MILANO Da domani il consigliere regionale lombardo del M5S Luigi Piccirillo ‘sposterà’ il suo ufficio davanti la sede del Consiglio regionale in segno di protesta contro il Green Pass, la certificazione del vaccino che il pentastellato vorrebbe “abolire” in Lombardia visto che “il 90% dei cittadini ha già la seconda dose”.

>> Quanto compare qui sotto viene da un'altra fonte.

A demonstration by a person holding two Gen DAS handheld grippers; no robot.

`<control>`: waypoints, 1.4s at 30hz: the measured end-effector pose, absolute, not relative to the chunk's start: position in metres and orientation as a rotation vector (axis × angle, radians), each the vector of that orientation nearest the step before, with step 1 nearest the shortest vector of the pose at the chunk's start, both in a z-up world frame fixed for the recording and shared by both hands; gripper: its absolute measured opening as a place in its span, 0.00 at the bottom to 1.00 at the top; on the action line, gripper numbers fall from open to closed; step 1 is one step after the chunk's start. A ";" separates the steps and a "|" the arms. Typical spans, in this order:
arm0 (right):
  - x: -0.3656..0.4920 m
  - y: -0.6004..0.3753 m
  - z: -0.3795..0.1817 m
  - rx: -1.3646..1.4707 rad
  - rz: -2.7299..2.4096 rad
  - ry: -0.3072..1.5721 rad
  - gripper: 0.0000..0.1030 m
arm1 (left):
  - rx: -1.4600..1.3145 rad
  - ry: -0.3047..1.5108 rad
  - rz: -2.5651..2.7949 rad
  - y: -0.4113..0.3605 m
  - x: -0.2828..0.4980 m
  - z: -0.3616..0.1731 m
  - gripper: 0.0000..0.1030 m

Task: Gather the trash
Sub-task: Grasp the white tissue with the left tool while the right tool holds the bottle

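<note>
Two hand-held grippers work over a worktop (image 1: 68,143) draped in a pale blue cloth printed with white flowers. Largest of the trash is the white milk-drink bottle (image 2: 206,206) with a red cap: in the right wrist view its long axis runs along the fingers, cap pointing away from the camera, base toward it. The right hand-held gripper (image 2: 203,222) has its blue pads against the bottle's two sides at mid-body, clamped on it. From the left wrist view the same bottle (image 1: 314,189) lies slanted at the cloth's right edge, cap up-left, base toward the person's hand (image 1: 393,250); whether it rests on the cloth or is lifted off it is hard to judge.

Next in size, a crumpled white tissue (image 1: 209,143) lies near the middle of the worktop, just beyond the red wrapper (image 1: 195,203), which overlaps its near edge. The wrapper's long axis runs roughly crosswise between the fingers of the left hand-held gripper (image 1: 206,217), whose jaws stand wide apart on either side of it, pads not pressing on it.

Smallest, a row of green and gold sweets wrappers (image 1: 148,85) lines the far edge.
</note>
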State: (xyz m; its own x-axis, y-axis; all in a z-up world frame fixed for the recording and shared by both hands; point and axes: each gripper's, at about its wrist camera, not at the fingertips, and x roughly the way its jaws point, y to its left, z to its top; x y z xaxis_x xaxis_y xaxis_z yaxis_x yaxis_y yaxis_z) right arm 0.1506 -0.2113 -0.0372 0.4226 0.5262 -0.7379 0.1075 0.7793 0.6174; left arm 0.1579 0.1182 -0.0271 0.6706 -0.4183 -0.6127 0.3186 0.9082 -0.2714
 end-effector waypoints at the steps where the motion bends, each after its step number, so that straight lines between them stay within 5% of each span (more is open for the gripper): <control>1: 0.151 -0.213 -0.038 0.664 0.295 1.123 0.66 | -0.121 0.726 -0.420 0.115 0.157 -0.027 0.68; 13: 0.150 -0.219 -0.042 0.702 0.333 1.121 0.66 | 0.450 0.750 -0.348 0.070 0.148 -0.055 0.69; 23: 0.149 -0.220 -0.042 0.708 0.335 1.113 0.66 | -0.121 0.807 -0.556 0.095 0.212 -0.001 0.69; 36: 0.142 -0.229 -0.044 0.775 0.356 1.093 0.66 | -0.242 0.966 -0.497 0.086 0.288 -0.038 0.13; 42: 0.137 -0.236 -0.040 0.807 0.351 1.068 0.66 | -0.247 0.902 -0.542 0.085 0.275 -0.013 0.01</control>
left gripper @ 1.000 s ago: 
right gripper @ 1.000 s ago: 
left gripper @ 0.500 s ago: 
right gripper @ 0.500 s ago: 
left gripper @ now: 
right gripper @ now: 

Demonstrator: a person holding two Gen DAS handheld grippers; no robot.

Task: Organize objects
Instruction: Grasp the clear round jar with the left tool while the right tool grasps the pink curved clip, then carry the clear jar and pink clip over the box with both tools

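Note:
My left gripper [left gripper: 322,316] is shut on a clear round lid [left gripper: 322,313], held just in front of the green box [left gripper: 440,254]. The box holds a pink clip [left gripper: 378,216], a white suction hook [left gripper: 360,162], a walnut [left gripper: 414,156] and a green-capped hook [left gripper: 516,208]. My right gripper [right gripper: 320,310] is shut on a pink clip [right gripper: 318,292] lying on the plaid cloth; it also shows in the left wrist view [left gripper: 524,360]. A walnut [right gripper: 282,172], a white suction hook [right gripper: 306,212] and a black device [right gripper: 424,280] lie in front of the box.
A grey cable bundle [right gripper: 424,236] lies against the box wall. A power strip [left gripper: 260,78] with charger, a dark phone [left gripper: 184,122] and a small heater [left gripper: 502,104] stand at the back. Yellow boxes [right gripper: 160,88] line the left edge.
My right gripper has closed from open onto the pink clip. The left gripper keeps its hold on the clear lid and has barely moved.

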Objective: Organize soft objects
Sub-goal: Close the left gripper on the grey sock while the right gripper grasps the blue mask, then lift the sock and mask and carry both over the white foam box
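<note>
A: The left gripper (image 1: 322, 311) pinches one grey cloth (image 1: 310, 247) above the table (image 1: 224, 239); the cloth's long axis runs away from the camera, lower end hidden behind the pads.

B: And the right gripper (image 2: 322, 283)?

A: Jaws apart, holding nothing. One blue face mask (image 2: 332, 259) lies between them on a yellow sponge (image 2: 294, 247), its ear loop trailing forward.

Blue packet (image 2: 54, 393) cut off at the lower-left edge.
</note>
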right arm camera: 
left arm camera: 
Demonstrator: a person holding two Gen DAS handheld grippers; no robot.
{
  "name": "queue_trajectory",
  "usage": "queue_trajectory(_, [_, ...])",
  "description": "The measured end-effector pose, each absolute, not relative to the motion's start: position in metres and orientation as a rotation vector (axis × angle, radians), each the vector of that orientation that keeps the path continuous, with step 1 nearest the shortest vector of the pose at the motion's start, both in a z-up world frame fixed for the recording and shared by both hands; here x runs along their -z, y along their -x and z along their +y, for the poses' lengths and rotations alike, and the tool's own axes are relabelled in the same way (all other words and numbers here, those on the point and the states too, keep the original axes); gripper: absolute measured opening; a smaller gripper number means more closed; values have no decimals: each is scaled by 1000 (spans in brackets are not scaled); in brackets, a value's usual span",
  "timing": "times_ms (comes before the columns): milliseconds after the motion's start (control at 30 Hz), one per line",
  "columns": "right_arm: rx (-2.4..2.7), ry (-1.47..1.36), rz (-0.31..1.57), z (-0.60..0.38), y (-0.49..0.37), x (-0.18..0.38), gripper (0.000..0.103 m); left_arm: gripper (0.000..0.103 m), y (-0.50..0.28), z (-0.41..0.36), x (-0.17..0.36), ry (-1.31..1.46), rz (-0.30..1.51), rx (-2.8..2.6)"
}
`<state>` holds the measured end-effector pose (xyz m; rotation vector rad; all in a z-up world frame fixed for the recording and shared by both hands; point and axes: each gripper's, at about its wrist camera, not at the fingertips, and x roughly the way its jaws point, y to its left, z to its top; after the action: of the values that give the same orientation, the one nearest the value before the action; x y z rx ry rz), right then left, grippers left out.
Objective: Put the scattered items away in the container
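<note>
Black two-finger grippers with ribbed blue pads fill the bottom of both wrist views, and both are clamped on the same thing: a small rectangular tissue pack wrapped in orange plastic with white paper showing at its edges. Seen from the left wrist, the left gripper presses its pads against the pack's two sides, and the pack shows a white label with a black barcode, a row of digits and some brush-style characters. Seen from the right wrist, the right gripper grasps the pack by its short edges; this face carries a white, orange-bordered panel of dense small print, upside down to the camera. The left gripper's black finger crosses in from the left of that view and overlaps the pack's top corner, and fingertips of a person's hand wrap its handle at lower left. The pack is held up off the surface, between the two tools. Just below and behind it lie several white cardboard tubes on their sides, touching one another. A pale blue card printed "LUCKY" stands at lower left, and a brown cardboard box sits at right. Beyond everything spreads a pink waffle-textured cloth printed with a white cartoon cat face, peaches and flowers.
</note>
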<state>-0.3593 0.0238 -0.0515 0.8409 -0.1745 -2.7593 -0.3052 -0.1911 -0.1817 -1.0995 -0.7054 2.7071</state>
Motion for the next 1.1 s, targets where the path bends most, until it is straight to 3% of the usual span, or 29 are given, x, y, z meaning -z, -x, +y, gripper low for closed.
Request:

Ad annunciarlo è stato lo stesso Piccirillo nel corso di una conferenza stampa tenuta in mattinata a Palazzo Pirelli. Il grillino attacca l’uso “politico” del Pass e si leva di dosso l’etichetta del NoVax: “Regione Lombardia- conclude- si faccia carico del costo dei tamponi per tutti coloro che non hanno il Green Pass e sono costretti a farli per motivi di lavoro”.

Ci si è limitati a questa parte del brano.